_Goal of the exercise_
In your copy, repeat the records exactly and leave out the pictures.

(Stored items)
•••

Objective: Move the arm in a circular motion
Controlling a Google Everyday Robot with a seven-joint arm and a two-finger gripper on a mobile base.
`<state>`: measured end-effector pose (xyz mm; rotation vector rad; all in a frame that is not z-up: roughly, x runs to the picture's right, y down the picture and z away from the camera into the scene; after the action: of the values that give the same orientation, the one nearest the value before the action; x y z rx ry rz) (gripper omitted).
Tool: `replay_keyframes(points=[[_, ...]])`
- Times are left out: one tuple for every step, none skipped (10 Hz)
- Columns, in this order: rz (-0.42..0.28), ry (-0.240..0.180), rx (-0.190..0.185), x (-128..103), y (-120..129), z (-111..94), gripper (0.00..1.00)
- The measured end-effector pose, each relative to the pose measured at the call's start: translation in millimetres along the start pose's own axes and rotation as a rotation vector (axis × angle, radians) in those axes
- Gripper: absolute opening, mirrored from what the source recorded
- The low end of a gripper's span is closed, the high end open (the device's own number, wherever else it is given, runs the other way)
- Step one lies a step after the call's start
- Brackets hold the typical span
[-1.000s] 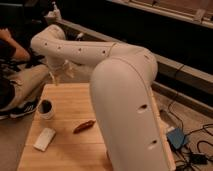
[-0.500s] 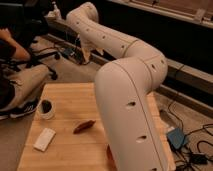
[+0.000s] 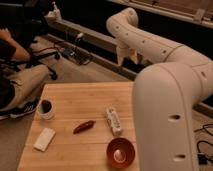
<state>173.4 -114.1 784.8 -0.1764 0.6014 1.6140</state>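
The arm [image 3: 165,95] is very large, cream-white and tubular, with small dark screw holes. Its thick near segment fills the right side of the camera view. A thinner segment runs up and left to a bend at the top middle. The short white gripper [image 3: 127,55] hangs down from that segment, above the floor just beyond the far right edge of the wooden table [image 3: 75,95]. It holds nothing that I can see.
On the table are a white cup [image 3: 45,108], a flat white block [image 3: 44,139], a red-brown chili-like item [image 3: 84,126], a white packet [image 3: 114,120] and an orange-red bowl [image 3: 120,152]. A seated person [image 3: 12,75] is at the left. Cables [image 3: 72,52] lie on the floor.
The arm's upper segment and gripper have swung from left above the table toward the right and farther back. More of the table's right side and the bowl now show.
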Motion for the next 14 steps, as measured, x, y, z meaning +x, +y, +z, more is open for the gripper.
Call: replay_keyframes(points=[[0.064, 0.043, 0.013, 36, -24, 11, 0.65], [0.098, 0.082, 0.021, 73, -35, 19, 0.65], [0.085, 0.133, 0.013, 132, -24, 28, 0.65], [0.041, 0.162, -0.005, 176, -2, 31, 0.65], [-0.028, 0.186, -0.036, 219, 30, 31, 0.65], [-0.13, 0.214, -0.079, 274, 73, 27, 0.65], [-0.226, 0.235, -0.119, 320, 110, 22, 0.65], [-0.312, 0.25, -0.154, 358, 139, 16, 0.65], [-0.405, 0.257, -0.197, 393, 170, 9, 0.65], [-0.513, 0.257, -0.248, 426, 207, -2, 0.65], [-0.581, 0.251, -0.281, 442, 232, -9, 0.65], [-0.657, 0.238, -0.317, 454, 259, -18, 0.65], [-0.744, 0.21, -0.359, 460, 294, -31, 0.65], [-0.805, 0.18, -0.39, 456, 323, -42, 0.65]])
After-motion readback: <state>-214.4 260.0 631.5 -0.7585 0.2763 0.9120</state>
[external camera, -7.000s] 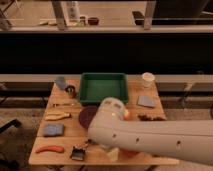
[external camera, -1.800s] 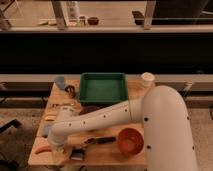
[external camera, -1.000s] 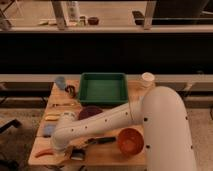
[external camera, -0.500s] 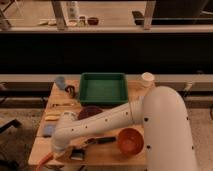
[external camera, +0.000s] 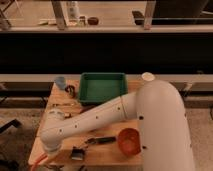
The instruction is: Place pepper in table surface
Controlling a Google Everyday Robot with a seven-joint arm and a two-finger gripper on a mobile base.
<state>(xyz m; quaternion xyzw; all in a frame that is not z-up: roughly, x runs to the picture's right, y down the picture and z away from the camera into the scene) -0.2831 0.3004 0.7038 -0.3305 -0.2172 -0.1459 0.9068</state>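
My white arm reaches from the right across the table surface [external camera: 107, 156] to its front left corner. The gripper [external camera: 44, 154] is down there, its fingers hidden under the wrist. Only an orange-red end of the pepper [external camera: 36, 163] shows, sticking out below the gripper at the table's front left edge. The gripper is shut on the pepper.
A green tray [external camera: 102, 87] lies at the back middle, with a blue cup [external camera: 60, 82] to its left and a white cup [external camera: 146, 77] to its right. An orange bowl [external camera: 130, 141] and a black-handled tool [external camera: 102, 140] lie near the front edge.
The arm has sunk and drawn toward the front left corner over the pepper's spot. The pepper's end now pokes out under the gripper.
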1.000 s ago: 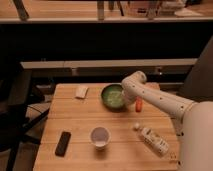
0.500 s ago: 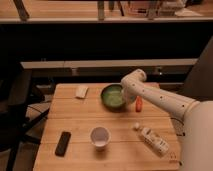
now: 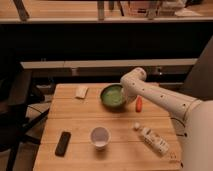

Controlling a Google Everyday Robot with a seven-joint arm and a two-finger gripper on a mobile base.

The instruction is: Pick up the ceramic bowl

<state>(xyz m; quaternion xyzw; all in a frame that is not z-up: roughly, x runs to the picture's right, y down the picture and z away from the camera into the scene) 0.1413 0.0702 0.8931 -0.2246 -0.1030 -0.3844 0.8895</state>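
Camera view. A wooden table (image 3: 120,150) carries the ceramic bowl (image 3: 113,97) at its far centre, dark green outside, pale green inside. The white arm (image 3: 165,100) reaches in from the right, and its gripper (image 3: 124,98) sits at the bowl's right rim; whether the jaws are parted or closed on the rim cannot be told. An orange object (image 3: 139,103), possibly a carrot, lies just right of the bowl. A white cup (image 3: 100,137) stands near centre, a black remote-like device (image 3: 63,143) near left, a white bottle (image 3: 152,140) near right, and a pale sponge (image 3: 81,91) far left.
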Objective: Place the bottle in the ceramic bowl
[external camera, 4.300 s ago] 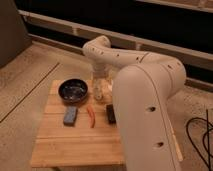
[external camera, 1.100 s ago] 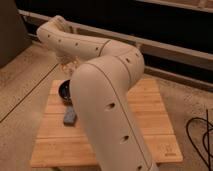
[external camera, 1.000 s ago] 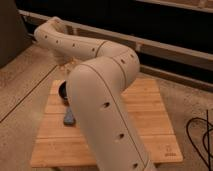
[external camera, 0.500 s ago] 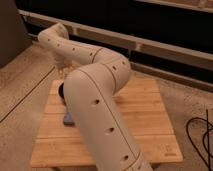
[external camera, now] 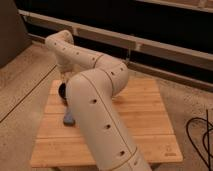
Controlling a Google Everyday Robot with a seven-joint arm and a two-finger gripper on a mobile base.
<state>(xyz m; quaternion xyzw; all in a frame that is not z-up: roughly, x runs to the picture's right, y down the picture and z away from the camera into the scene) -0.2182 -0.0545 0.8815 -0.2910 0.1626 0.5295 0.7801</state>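
Observation:
The dark ceramic bowl (external camera: pixel 62 91) sits at the left rear of the wooden table (external camera: pixel 150 115); only a sliver of its left rim shows beside my arm. My gripper (external camera: pixel 64 80) hangs at the end of the white arm, right above the bowl, mostly hidden behind the arm's own links. The bottle is hidden from view; it no longer stands at the table's middle. My large white arm (external camera: pixel 95 105) crosses the table's left half and covers most of it.
A small blue-grey object (external camera: pixel 68 119) lies on the table in front of the bowl, half behind the arm. A dark wall with rails runs behind the table. Black cables (external camera: pixel 200 135) lie on the floor at the right.
Since 4.3 s ago the arm has swung from the table's middle, where the bottle stood, to the left over the bowl. In the last second it lowered slightly and covers more of the bowl.

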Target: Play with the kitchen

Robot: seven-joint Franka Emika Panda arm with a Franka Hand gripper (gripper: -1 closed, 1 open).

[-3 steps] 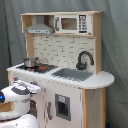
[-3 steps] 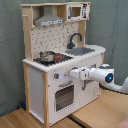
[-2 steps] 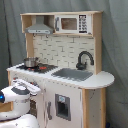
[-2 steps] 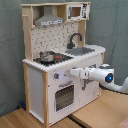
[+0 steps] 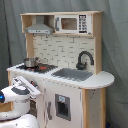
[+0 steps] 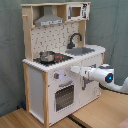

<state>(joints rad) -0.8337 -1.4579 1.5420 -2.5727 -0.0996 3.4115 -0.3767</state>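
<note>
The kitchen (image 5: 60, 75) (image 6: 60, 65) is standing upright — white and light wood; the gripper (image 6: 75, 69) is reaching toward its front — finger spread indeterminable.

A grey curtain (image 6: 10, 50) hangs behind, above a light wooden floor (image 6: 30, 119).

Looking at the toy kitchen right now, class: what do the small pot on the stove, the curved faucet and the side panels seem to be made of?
Small pot: probably metal, shiny silver with highlights. Curved faucet: likely plastic or painted wood, matte black. Side panels: light unpainted wood, pale tan beside the white fronts.
</note>
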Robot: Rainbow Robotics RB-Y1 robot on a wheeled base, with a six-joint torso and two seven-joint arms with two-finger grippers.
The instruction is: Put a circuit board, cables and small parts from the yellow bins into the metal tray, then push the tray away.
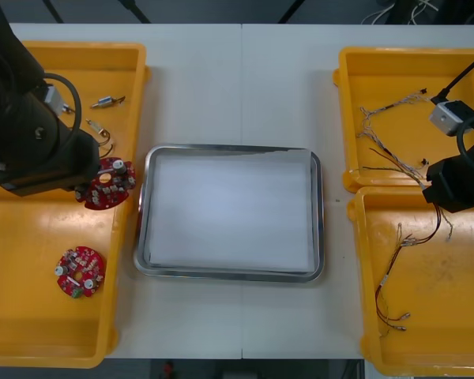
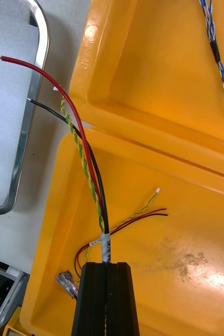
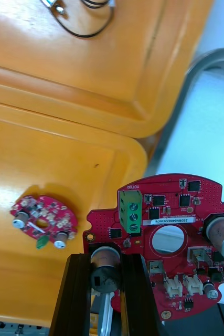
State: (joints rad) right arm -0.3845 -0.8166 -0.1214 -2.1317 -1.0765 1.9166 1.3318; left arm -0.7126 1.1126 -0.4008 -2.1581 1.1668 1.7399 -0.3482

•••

_Problem solution_
Objective: Move the arm in a circular motion
Controlling a Google Everyday Robot with a seven-joint arm and a two-finger gripper on a mobile base.
`<state>`: measured end-effector pose (xyz mm; rotation vector rad; all in a frame that is not z-up: roughly, x runs to the picture's right, y down the picture and z away from the camera into the scene; after the action: of the values that give the same orientation, the one nearest the value before the action; x y z rx ry rz) (gripper omitted).
Tool: `replay_keyframes(points=[[_, ...]])`
- Times are left out: one tuple for every step, none skipped (10 Hz)
- Columns, in this order: rz (-0.42..0.28), ry (-0.240..0.180), rx (-0.190..0.185), x (-128..103), y (-120..129), z (-111..94), gripper (0.00..1.00)
- The measured end-effector pose, each relative to the pose measured at the call's start: translation in millimetres along the start pose's own axes and rotation as a rotation vector (axis × angle, radians) in those axes
- Gripper: absolute opening, mirrored from what the source recorded
- The low end of a gripper's span is closed, the high end open (the device's own number, wherever else it is given, runs the other way)
- Step one lies a step after the call's start
- Brackets hold the typical span
[-1.000s] 
[-0.500s] 
[+0.000s] 
<state>173.4 -114.1 784.8 -0.1764 0.6014 1.6140</state>
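The arm [image 3: 165,95] is very large, cream-white and tubular, with small dark screw holes. Its thick near segment fills the right side of the camera view. A thinner segment runs up and left to a bend at the top middle. The short white gripper [image 3: 127,55] hangs down from that segment, above the floor just beyond the far right edge of the wooden table [image 3: 75,95]. It holds nothing that I can see.
On the table are a white cup [image 3: 45,108], a flat white block [image 3: 44,139], a red-brown chili-like item [image 3: 84,126], a white packet [image 3: 114,120] and an orange-red bowl [image 3: 120,152]. A seated person [image 3: 12,75] is at the left. Cables [image 3: 72,52] lie on the floor.
The arm's upper segment and gripper have swung from left above the table toward the right and farther back. More of the table's right side and the bowl now show.
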Motion for the next 14 steps, as measured, x, y, z meaning +x, +y, +z, more is open for the gripper.
Call: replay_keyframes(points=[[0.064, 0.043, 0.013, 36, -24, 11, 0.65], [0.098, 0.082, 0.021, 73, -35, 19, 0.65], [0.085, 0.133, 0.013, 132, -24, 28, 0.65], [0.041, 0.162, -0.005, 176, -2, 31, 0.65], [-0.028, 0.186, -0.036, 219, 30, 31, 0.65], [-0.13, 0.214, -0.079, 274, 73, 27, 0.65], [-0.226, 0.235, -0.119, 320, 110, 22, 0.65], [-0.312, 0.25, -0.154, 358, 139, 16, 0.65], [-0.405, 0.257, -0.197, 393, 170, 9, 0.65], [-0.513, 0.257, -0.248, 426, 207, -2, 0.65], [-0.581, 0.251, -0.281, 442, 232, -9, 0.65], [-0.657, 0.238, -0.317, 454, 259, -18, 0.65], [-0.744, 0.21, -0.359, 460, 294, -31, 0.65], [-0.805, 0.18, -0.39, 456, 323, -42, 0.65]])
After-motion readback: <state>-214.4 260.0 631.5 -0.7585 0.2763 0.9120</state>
[external camera, -7.000s] 
[external camera, -1.800s] 
[external camera, -1.000s] 
[external camera, -0.500s] 
[external camera, +0.000s] 
The instruction is: Place pepper in table surface
Controlling a Google Everyday Robot with a seven-joint arm and a two-finger gripper on a mobile base.
<state>(xyz m; quaternion xyzw; all in a frame that is not z-up: roughly, x runs to the picture's right, y down the picture and z away from the camera into the scene) -0.2831 0.3004 0.7038 -0.3305 -0.2172 -0.1459 0.9068</state>
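My white arm reaches from the right across the table surface [external camera: 107, 156] to its front left corner. The gripper [external camera: 44, 154] is down there, its fingers hidden under the wrist. Only an orange-red end of the pepper [external camera: 36, 163] shows, sticking out below the gripper at the table's front left edge. The gripper is shut on the pepper.
A green tray [external camera: 102, 87] lies at the back middle, with a blue cup [external camera: 60, 82] to its left and a white cup [external camera: 146, 77] to its right. An orange bowl [external camera: 130, 141] and a black-handled tool [external camera: 102, 140] lie near the front edge.
The arm has sunk and drawn toward the front left corner over the pepper's spot. The pepper's end now pokes out under the gripper.
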1.000 s ago: 
0.500 s ago: 
now: 

Controlling a Google Everyday Robot with a seven-joint arm and a two-finger gripper on a mobile base.

The instruction is: Pick up the ceramic bowl

<state>(xyz m; quaternion xyzw; all in a frame that is not z-up: roughly, x runs to the picture's right, y down the picture and z away from the camera into the scene) 0.1413 0.0702 0.8931 -0.2246 -0.1030 -0.3844 0.8895</state>
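Camera view. A wooden table (image 3: 120,150) carries the ceramic bowl (image 3: 113,97) at its far centre, dark green outside, pale green inside. The white arm (image 3: 165,100) reaches in from the right, and its gripper (image 3: 124,98) sits at the bowl's right rim; whether the jaws are parted or closed on the rim cannot be told. An orange object (image 3: 139,103), possibly a carrot, lies just right of the bowl. A white cup (image 3: 100,137) stands near centre, a black remote-like device (image 3: 63,143) near left, a white bottle (image 3: 152,140) near right, and a pale sponge (image 3: 81,91) far left.
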Objective: Place the bottle in the ceramic bowl
[external camera, 4.300 s ago] 
[external camera, 1.100 s ago] 
[external camera, 1.000 s ago] 
[external camera, 0.500 s ago] 
[external camera, now] 
Controlling a Google Everyday Robot with a seven-joint arm and a two-finger gripper on a mobile base.
<state>(xyz m; quaternion xyzw; all in a frame that is not z-up: roughly, x runs to the picture's right, y down the picture and z away from the camera into the scene) -0.2182 -0.0545 0.8815 -0.2910 0.1626 0.5295 0.7801</state>
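Observation:
The dark ceramic bowl (external camera: pixel 62 91) sits at the left rear of the wooden table (external camera: pixel 150 115); only a sliver of its left rim shows beside my arm. My gripper (external camera: pixel 64 80) hangs at the end of the white arm, right above the bowl, mostly hidden behind the arm's own links. The bottle is hidden from view; it no longer stands at the table's middle. My large white arm (external camera: pixel 95 105) crosses the table's left half and covers most of it.
A small blue-grey object (external camera: pixel 68 119) lies on the table in front of the bowl, half behind the arm. A dark wall with rails runs behind the table. Black cables (external camera: pixel 200 135) lie on the floor at the right.
Since 4.3 s ago the arm has swung from the table's middle, where the bottle stood, to the left over the bowl. In the last second it lowered slightly and covers more of the bowl.
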
Target: Play with the kitchen

Robot: seven-joint Franka Emika Panda arm with a Franka Hand gripper (gripper: -1 closed, 1 open).

[-3 steps] 
[-3 steps] 
[-2 steps] 
[-2 steps] 
[+0 steps] 
[+0 steps] 

<state>(joints rad) -0.8337 -1.4579 1.5420 -2.5727 -0.0996 3.4115 -0.3767</state>
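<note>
The kitchen (image 5: 60, 75) (image 6: 60, 65) is standing upright — white and light wood; the gripper (image 6: 75, 69) is reaching toward its front — finger spread indeterminable.

A grey curtain (image 6: 10, 50) hangs behind, above a light wooden floor (image 6: 30, 119).

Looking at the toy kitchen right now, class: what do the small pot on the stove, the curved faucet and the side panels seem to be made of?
Small pot: probably metal, shiny silver with highlights. Curved faucet: likely plastic or painted wood, matte black. Side panels: light unpainted wood, pale tan beside the white fronts.
</note>
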Robot: Rainbow Robotics RB-Y1 robot on a wheeled base, with a six-joint torso and two seven-joint arms with two-finger grippers.
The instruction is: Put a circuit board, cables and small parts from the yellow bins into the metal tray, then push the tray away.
State: (joints rad) right arm -0.3845 -0.8166 -0.1214 -2.1317 -1.0765 1.9166 1.3318; left arm -0.7126 1.1126 -0.4008 -2.1581 1.1668 1.7399 -0.3482

This exercise has nothing further to it.